Apple is looking to solve the problem of ensuring the quality and reliability of conversational AI assistants and AI agents across their ecosystem by developing cutting-edge evaluation technologies and methodologies. They need to build evaluation platforms and tools that gate the quality of AI/ML products before they reach millions of users globally.
Requirements
- 5+ years of professional software development experience with demonstrated expertise in designing, implementing, and optimizing large-scale, data and compute-intensive frameworks, APIs, and tools
- Strong software engineering capabilities including system design, backend development, testing, debugging, release management, and production maintenance
- Expert-level proficiency in Python (required) and at least one additional object-oriented programming language (e.g., Swift, Java, Go)
- Solid experience with service-oriented architecture and distributed systems design patterns
- Backend development expertise with experience building scalable APIs, microservices, and platform infrastructure
- ML lifecycle familiarity including exposure to data preprocessing, model training, evaluation methodologies, deployment strategies, monitoring approaches, and AI agent development workflows
- Statistical evaluation methodology knowledge including experience with ML training pipelines, model accuracy assessment, performance optimization techniques, and AI agent evaluation frameworks
Responsibilities
- Architect, build, and maintain innovative evaluation solutions and tools for large-scale statistical assessment of GenAI-powered products, models, and AI agents.

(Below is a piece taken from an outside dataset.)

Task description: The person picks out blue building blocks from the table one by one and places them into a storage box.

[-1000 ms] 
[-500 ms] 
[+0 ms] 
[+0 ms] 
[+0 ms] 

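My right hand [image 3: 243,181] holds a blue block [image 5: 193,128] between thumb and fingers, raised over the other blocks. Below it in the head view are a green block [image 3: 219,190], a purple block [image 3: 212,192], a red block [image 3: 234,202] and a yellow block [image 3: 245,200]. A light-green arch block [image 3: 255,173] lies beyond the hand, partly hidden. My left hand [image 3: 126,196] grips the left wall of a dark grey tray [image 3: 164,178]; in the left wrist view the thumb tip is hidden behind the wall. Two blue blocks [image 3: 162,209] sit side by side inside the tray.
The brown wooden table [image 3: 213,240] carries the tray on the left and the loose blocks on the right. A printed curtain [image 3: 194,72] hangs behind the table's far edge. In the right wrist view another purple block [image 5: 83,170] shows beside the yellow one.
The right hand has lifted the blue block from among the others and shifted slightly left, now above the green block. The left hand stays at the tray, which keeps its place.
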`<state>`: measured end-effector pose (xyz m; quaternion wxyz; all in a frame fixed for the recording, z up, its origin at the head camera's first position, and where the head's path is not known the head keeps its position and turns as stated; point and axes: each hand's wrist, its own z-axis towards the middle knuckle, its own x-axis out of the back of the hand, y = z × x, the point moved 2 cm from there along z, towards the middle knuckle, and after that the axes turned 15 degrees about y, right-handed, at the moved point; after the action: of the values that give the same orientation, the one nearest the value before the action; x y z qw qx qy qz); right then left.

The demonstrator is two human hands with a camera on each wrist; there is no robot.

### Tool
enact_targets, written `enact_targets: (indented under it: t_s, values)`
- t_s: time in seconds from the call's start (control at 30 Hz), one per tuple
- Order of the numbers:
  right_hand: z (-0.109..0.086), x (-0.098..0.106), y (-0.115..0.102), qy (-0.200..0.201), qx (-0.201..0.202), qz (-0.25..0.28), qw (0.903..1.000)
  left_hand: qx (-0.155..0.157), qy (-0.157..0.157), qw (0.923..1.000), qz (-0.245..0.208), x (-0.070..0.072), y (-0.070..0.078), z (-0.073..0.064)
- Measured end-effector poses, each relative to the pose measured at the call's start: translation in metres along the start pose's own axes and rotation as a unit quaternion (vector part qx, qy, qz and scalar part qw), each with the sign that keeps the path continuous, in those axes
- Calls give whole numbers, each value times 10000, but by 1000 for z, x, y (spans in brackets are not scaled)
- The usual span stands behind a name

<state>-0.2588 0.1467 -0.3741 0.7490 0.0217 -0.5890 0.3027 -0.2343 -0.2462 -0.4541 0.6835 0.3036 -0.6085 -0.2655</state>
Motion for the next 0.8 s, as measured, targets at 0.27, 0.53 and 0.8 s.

- Deliver evaluation-as-a-service solutions that empower product and modeling teams across Apple to run comprehensive statistical evaluations, generate actionable metrics and insights, and make informed shipping decisions.
- Partner with cross-functional teams to translate evaluation needs into robust technical solutions for conversational AI, language models, and AI agent capabilities.

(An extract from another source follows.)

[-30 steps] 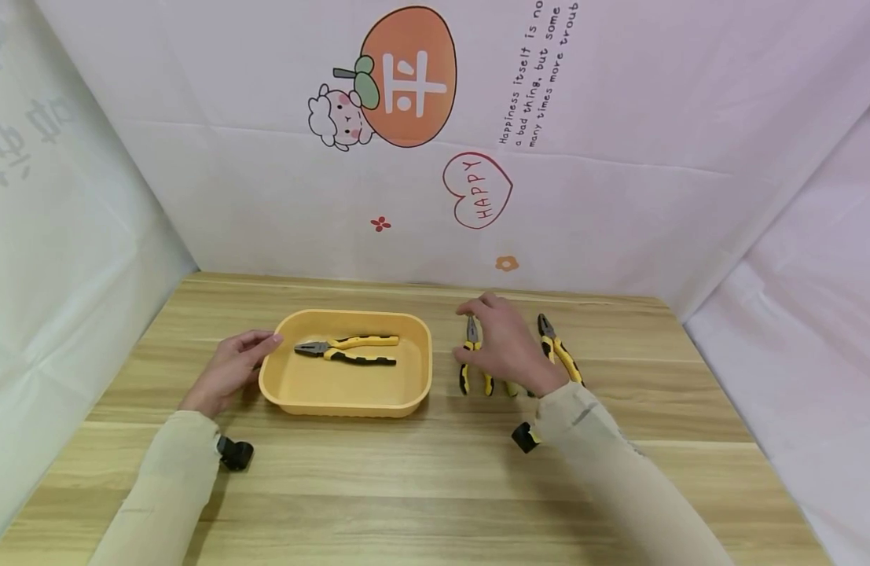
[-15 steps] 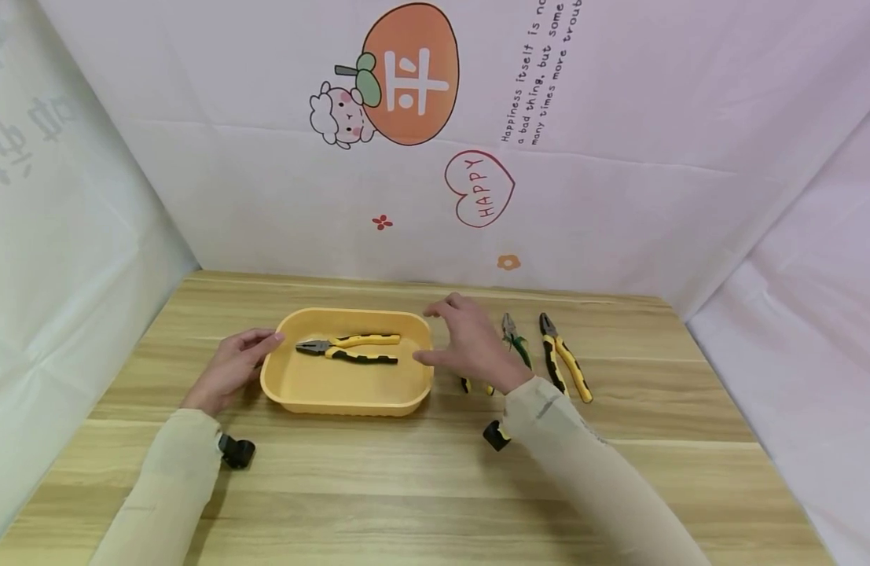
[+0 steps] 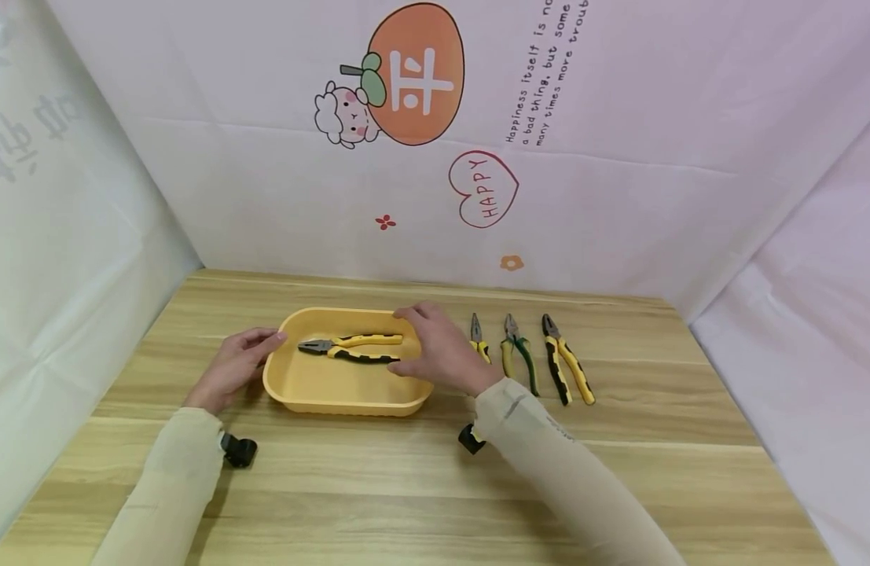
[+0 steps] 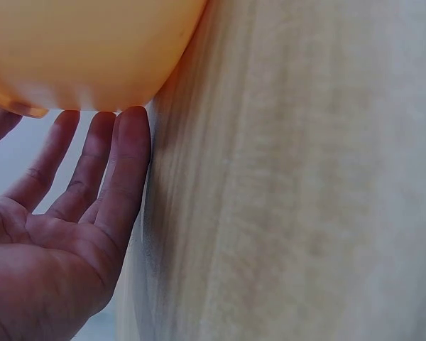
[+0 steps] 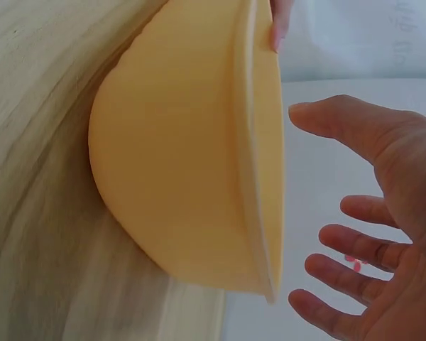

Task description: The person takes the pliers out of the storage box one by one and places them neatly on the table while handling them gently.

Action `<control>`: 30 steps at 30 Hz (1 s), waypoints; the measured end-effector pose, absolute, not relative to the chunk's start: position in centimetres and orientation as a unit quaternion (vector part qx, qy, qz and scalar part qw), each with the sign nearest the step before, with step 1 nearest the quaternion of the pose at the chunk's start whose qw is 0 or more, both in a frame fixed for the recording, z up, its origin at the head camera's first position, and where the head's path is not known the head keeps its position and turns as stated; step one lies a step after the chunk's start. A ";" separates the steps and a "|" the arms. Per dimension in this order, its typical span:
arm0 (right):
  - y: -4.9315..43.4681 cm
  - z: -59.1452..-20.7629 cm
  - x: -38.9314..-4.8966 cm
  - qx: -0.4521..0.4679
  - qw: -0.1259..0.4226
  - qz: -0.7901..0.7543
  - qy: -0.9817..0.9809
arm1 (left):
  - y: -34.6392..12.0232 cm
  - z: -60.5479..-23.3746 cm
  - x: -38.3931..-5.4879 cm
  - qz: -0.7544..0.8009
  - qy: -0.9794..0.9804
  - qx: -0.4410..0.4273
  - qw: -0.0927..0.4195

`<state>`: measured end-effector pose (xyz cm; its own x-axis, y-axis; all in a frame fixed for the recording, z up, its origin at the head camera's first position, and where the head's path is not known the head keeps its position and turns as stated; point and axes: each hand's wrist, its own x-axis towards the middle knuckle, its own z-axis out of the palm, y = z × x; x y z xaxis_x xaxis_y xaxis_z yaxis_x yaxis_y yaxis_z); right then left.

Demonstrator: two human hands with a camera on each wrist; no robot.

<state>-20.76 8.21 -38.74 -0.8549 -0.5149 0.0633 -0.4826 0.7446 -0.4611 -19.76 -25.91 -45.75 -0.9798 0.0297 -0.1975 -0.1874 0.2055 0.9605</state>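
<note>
A yellow plastic storage bin (image 3: 346, 409) stands on the wooden table with one pair of combination pliers (image 3: 364, 355) lying inside it. My left hand (image 3: 229, 365) holds the bin's left end, thumb over the rim and fingertips against the outer wall (image 4: 92, 57). Above the right end of the bin is my right hand (image 3: 442, 350), its fingers spread and nothing between them. In the right wrist view this hand (image 5: 383, 213) hovers over the rim. Right of it lie long-nose pliers (image 3: 476, 326), partly covered by the hand, green-handled pliers (image 3: 526, 362) and black-and-yellow combination pliers (image 3: 576, 369).
The wooden table (image 3: 406, 487) meets a white printed cloth (image 3: 300, 212) at the back, and more white cloth hangs at both sides. A small black camera (image 3: 239, 451) is worn at the left wrist, another black camera (image 3: 470, 438) at the right.
My right hand has moved left from over the long-nose pliers to above the bin's right end, uncovering the green-handled pliers. My left hand has stayed at the bin.
</note>
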 end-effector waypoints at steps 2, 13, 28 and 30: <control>7.8 -39.0 -20.8 -0.274 0.038 -0.232 0.932 | -25.9 -45.8 -19.8 0.626 0.773 -0.050 0.088; 5.7 -40.4 -21.4 -0.294 0.053 -0.192 0.935 | -25.7 -45.8 -19.8 0.631 0.769 -0.051 0.087; 3.4 -42.8 -22.2 -0.299 0.042 -0.152 0.941 | -25.9 -45.7 -19.8 0.638 0.763 -0.049 0.088; 3.1 -43.0 -22.3 -0.298 0.042 -0.140 0.943 | -25.9 -45.7 -19.9 0.637 0.765 -0.050 0.088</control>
<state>-22.30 3.13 -43.00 -0.8185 -0.5745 0.0051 -0.5512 0.7828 -0.2888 -19.85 -25.87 -45.65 -0.9794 0.0353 -0.1986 -0.1889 0.1845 0.9645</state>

- Own end-to-end requirements gathering, proof-of-concept development, and co-drive the development roadmap for ML system evaluation platforms.
- Design and implement scalable solutions that enable statistical analysis of product experiences, model performance, and AI agent behavior at scale.
- Drive system integration efforts and influence how evaluation software is incorporated into ML model and AI agent CI/CD pipelines.
- Develop monitoring and observability solutions to provide deep insights into platform performance, evaluation quality, and AI agent reliability.
Other
- Solution-oriented
- Thrives in fast-paced environments
- Combines strategic thinking with hands-on problem-solving
- Passionate about enabling data-driven decisions that enhance Apple product experiences for millions of users.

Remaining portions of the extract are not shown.